2013/03/26

Travel Guides Buzz

A few days ago I saw something about Frommer's, (owned by Google), going digital except for their Disney guides.  I can't remember where, it may have been an Ingram or Baker & Taylor e-mail.  This is enough for Harry McCracken to herald the end of printed travel guides in Time Magazine, Print Travel Books Are Dead, and There's No Good Replacement

Now I see at The Guardian that Lonely Planet has been sold by its owner, the BBC, as Kevin Rushby reports in The death of the guidebook will open up new worlds .  It's worth reading the comments on this one for some interesting back and forth.  Some say that the Web does listings of restaurants & hotels better, but that e-book versions of travel guides leave a lot to be desired.
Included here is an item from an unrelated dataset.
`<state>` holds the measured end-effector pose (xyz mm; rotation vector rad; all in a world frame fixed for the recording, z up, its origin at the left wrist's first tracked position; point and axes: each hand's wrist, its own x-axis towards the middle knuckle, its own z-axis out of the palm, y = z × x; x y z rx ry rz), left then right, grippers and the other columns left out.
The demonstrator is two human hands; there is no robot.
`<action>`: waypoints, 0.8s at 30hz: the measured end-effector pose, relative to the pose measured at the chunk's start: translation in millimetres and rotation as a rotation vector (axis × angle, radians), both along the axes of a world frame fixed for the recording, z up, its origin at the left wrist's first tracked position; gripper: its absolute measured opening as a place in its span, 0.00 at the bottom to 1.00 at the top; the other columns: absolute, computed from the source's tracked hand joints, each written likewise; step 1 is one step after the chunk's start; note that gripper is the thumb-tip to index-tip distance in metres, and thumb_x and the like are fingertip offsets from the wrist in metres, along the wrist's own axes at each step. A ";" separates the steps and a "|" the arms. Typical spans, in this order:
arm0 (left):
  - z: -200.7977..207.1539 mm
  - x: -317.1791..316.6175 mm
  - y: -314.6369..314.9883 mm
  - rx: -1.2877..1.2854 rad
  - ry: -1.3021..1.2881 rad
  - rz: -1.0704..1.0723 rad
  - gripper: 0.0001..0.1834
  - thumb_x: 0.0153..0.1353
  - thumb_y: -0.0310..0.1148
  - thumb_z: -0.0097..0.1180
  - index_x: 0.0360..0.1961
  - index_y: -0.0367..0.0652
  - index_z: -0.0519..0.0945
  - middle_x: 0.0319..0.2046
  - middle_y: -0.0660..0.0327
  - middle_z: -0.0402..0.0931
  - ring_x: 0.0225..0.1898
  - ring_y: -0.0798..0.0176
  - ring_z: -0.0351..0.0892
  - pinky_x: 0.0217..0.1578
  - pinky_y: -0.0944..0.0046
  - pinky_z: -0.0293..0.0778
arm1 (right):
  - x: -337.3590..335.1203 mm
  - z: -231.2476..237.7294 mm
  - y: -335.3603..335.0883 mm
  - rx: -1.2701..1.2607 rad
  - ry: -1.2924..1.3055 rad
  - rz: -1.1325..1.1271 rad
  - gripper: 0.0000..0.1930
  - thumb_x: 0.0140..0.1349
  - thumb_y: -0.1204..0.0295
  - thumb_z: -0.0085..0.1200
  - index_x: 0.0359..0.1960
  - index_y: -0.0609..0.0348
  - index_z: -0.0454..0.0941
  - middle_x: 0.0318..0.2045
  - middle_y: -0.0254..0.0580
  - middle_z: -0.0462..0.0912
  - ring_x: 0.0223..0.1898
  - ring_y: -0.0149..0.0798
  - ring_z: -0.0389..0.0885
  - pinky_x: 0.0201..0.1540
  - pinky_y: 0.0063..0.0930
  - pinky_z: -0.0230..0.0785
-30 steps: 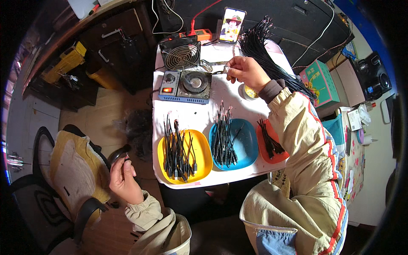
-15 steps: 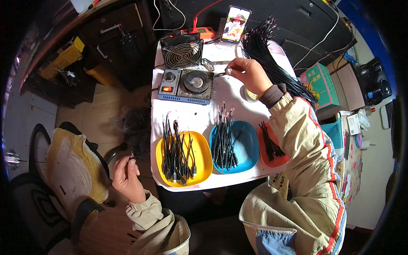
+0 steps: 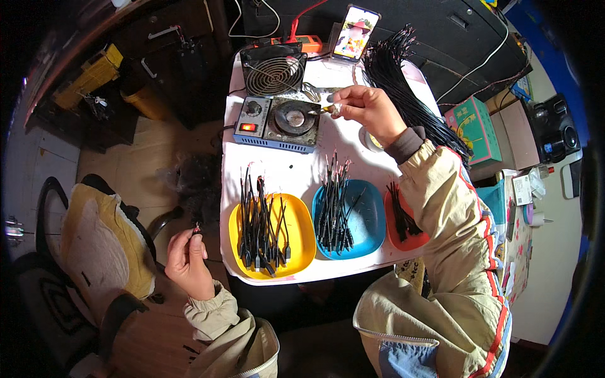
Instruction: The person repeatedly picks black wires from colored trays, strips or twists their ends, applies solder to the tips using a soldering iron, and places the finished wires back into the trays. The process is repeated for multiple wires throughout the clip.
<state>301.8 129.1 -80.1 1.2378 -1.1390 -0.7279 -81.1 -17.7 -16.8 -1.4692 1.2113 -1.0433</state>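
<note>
My right hand is closed in a pinch on a small thin tool with a yellowish part; its exact kind is hard to make out. The tool's tip reaches over the right rim of the round solder pot, whose middle looks shiny. A red switch glows on the pot's grey housing. Low at the left, beyond the table edge, my left hand pinches a black cable; its bare reddish wire ends point up and the rest is hidden in the fingers.
Black cables lie in a yellow tray, a blue tray and a red tray. A fan stands behind the pot, a phone to its right. A long black cable bundle lies at the right. A chair stands left.
My right hand has brought the small tool left, over the pot's rim. The pot's middle looks brighter. My left hand stays almost where it was, still holding the cable.
</note>
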 end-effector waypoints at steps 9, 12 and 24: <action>-5.3 1.6 0.0 0.027 0.002 -0.008 0.07 0.61 0.19 0.57 0.41 0.29 0.79 0.36 0.59 0.74 0.24 0.74 0.67 0.24 0.74 0.64 | 30.9 -7.2 -19.7 -0.223 0.316 -0.107 0.05 0.56 0.76 0.62 0.34 0.63 0.83 0.27 0.39 0.85 0.29 0.27 0.79 0.37 0.24 0.73; -7.2 2.2 0.0 0.027 0.000 -0.009 0.07 0.61 0.19 0.57 0.41 0.30 0.79 0.36 0.59 0.75 0.24 0.74 0.67 0.24 0.74 0.64 | 37.7 -5.1 -19.1 -0.263 0.470 -0.156 0.06 0.54 0.75 0.63 0.34 0.61 0.84 0.27 0.42 0.85 0.28 0.32 0.80 0.37 0.27 0.73; -9.5 4.3 0.7 0.059 0.007 -0.011 0.07 0.62 0.19 0.56 0.40 0.30 0.80 0.36 0.59 0.75 0.24 0.74 0.67 0.24 0.74 0.64 | 45.5 -3.4 -15.8 -0.266 0.532 -0.115 0.07 0.55 0.74 0.61 0.35 0.61 0.84 0.28 0.44 0.85 0.30 0.34 0.81 0.37 0.28 0.73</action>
Still, it sounds to me like another groan of tectonic plates shifting in our print collection.  Fiction is bursting at the seams, but non-fiction seems to be withering away in very definite areas.  Still thriving vigorously in print:  cookery and knitting!

2 comments:

Steerforth said...

A print travel guide is still a much better way of getting an overview and planning your trip. The internet is great for details like opening hours, booking tickets etc, but it's not a replacement. My Lonely Planet guides are like old friends.

Brett said...

I think that some journalists, being more wired than most, don't understand that most people do not interpret reality through a smart-phone or a tablet computer.